RE:RE:Go back to Jan 2012
I agree. TA troubles were evident even before Farrell returned as CEO. In 2008, there was evidence that growth was extremely challenged given corporate strategy. One could also point to the outrageous cost to build KH3 during the boom years (probably the most expensive coal-fired generating plant on the planet) and the distraction from the activist hedge funds. Increasing the dividend and the counter- cyclical aquisition of CHD were ill-informed especially as a quick rebound in power and natural gas markets didn't materialize after the financial crisis.

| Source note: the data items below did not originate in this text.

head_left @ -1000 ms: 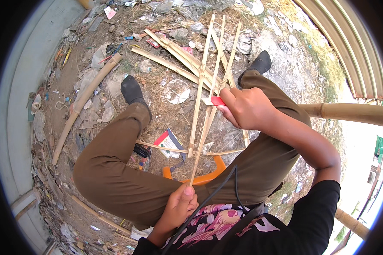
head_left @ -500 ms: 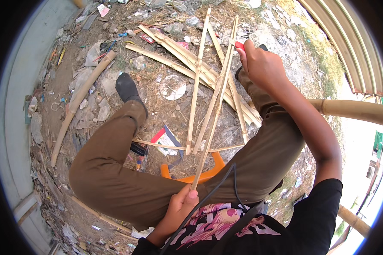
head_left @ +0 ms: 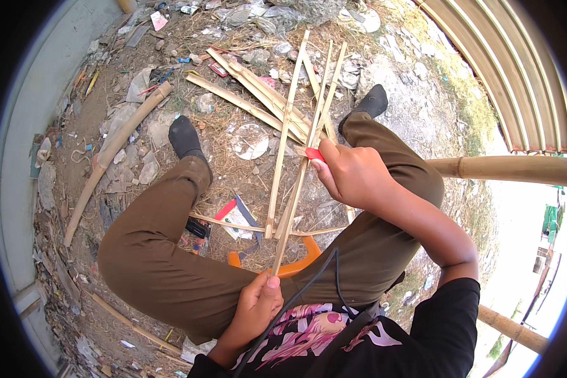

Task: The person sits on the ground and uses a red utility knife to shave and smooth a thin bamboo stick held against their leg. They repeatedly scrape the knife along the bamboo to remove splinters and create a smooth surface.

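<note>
A long, pale bamboo strip (head_left: pixel 285 228) slants away from my lap between my legs. My left hand (head_left: pixel 253 310) is closed on its near end, with the thumb lying along the top. In my right hand (head_left: pixel 358 177) is a red-handled knife (head_left: pixel 313 153), set across the strip about halfway along; its blade shows only in small part. Beyond and beneath the held strip, several bamboo strips (head_left: pixel 283 135) lie crossed in a loose pile on the ground.
An orange plastic piece (head_left: pixel 312 252) shows between my thighs. A thick bamboo pole (head_left: pixel 113 151) lies on the littered ground at left, and another pole (head_left: pixel 504 167) crosses at right. Corrugated sheet (head_left: pixel 516 69) stands upper right, a pale wall (head_left: pixel 25 157) left. A dark cord (head_left: pixel 302 293) crosses my lap.
My right hand has drawn the red-handled knife down the strip toward me, from near the far end to about the middle. My left hand keeps its hold, slightly lower left.
</note>
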### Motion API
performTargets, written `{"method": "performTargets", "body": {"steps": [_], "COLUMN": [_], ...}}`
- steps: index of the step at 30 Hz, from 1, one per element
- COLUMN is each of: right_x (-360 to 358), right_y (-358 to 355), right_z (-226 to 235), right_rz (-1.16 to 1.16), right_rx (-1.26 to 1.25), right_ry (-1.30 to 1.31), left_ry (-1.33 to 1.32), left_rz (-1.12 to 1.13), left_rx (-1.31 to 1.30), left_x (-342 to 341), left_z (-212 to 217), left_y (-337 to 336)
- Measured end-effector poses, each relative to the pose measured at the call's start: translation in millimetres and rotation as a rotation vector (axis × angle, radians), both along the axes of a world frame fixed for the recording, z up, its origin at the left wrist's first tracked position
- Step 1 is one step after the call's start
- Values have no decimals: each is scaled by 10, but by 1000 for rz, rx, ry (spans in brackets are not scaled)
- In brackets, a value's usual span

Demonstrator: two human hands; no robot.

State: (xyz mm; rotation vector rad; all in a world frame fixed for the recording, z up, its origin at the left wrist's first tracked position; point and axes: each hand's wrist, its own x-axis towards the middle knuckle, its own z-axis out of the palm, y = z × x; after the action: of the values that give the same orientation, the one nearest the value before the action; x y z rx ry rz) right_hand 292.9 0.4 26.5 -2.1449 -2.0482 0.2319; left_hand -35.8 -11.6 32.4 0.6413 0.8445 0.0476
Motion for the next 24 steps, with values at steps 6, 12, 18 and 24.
{"method": "performTargets", "body": {"steps": [6,12,18,24], "right_x": [-14,14,129,727], "right_y": [-93,-52,50,342], "right_z": [19,-110,-222,-116], "right_rz": [31,59,-57,-430], "right_rx": [-4,55,94,271], "right_ry": [-67,-132,-320,-209], "left_ry": [9,28,63,9], "left_rz": [9,8,-27,-66], "left_rx": [-5,14,69,72], "left_x": [-24,-38,-63,-107], "left_z": [-21,-30,-54,-34], "left_y": [-15,-13,-33,-115]}}
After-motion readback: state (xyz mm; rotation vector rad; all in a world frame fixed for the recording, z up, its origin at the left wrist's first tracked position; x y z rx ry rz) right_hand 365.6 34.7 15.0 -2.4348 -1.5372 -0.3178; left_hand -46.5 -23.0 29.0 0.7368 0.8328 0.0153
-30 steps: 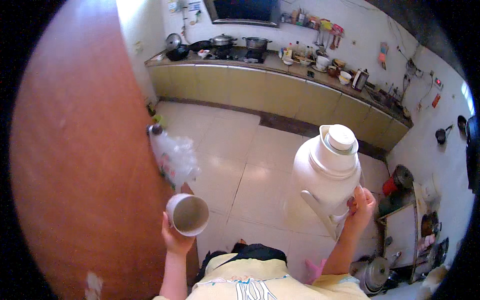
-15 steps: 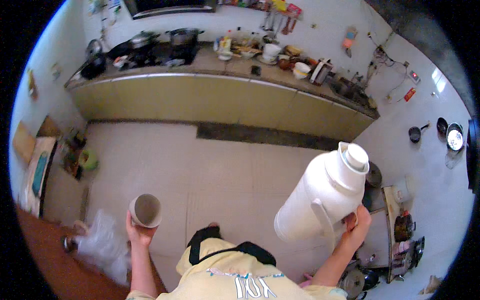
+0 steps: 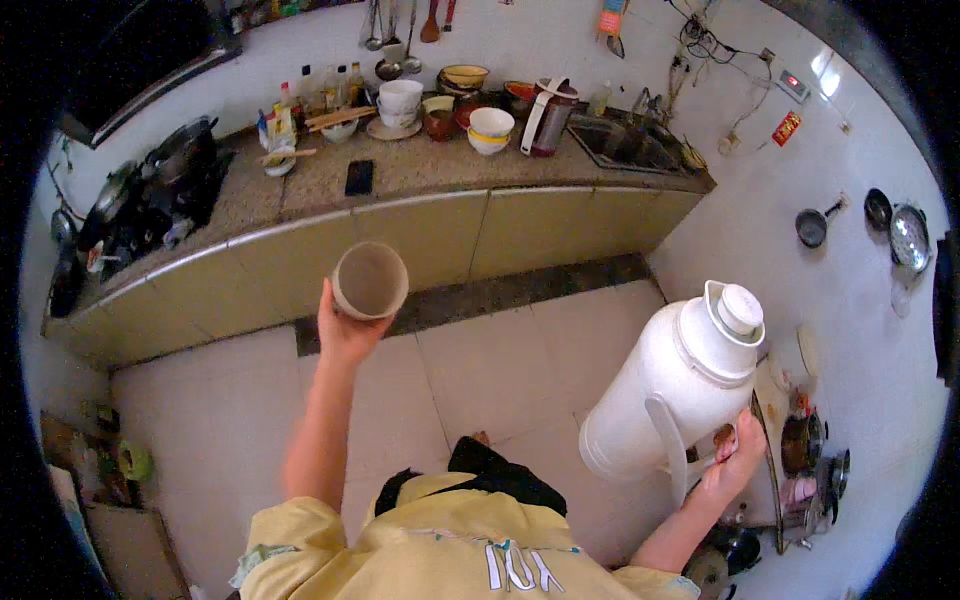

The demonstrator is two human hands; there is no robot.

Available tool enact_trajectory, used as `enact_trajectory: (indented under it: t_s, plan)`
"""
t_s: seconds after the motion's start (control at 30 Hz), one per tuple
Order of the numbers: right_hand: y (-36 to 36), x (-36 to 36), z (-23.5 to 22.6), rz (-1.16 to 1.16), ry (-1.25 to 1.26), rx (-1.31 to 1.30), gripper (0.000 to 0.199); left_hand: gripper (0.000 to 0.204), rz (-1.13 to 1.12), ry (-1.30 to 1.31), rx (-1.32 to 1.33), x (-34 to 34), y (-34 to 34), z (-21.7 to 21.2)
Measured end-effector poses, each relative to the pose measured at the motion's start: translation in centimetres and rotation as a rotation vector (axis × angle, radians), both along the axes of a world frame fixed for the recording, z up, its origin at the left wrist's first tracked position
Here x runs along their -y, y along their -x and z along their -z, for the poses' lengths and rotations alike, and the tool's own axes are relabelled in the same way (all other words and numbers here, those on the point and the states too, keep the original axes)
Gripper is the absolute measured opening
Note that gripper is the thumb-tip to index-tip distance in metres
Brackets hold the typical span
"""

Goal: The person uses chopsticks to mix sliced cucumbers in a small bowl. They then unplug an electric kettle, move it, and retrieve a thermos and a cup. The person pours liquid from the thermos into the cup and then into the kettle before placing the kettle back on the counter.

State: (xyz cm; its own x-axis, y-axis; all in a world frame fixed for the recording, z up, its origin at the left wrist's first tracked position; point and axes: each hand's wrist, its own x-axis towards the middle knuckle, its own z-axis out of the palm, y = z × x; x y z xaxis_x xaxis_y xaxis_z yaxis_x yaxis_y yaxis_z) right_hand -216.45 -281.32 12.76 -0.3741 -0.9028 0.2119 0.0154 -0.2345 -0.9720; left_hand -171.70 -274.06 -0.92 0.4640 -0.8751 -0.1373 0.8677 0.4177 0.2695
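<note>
A pale, empty-looking cup [image 3: 374,284] is held out in front of me, its open mouth facing up towards me. My left hand [image 3: 350,338] is closed around its lower side. On the right, a large white thermos jug [image 3: 668,375] leans with its lidded, spouted top up and to the right. My right hand [image 3: 732,462] is closed on the handle side of the jug; the body partly hides the fingers. Cup and jug are well apart.
A long counter [image 3: 430,172] crosses ahead, bearing bowls [image 3: 490,128], a black phone-like slab [image 3: 359,177], an electric kettle [image 3: 548,118] and a sink [image 3: 632,140]. Pots stand on the stove [image 3: 150,215] at left. Pans [image 3: 811,228] hang on the right wall; cookware [image 3: 803,440] stands below.
My view has turned right and come nearer the counter. My left hand has reached forward and up with the cup. The thermos jug stays in my right hand, at a similar tilt.
</note>
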Motion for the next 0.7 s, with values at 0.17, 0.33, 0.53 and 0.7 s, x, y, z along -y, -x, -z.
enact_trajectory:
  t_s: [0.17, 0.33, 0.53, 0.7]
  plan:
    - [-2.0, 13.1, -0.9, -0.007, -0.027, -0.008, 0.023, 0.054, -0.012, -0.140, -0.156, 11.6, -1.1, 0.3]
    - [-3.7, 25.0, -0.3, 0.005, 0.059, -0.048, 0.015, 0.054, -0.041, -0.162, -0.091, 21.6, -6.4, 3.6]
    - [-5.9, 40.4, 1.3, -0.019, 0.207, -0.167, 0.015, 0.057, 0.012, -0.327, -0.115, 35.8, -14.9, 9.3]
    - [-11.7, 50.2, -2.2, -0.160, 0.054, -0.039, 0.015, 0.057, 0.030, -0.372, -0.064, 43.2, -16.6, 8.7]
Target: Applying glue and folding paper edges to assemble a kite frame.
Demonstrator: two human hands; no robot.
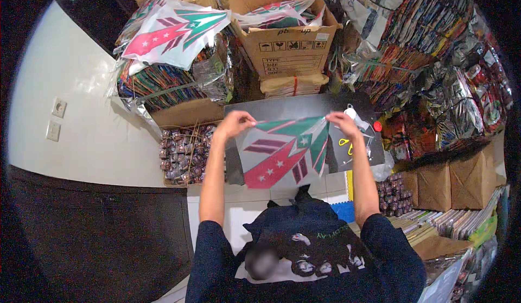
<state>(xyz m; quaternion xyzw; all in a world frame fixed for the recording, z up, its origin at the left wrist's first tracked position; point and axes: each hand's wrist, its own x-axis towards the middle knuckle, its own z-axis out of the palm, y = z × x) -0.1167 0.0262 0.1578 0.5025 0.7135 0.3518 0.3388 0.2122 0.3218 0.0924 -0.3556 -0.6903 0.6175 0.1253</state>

Now TA is left with the strategy of high risk trading of power markets to mostly fund the reduced dividend - clearly an unsustainable situation in my opinion especially given the possibility that TA could be found guilty of anti-competive behaviour and market manipulation again (the first was for blocking BC imports). It's likely that TA was required to reduce the dividend just to prevent a rating downgrade. A further drastic dividend cut will be required if the MSA allegations are true and TA is required to pay estimated damages that could exceed $100 million. Then will TA be valued for what it is - a merchant power company whose revenue generating activity has been mostly limited to higher risk trading.
A potential resulting downgrade to junk by the bond agencies, could push TA share price below book value. In my opinion, this is the key to estimating the long run value of TA stock. In other words, what is the discounted and fully risked value of a coal generating fleet when natural gas and wind will be the dominant power generating technologies post regulated PPA?
Of course, this is just my educated (or not) opinion and reason enough for me to stay well away. I certainly prefer CPX in this sector even if it appears to be fully valued at current prices. Good investing to you.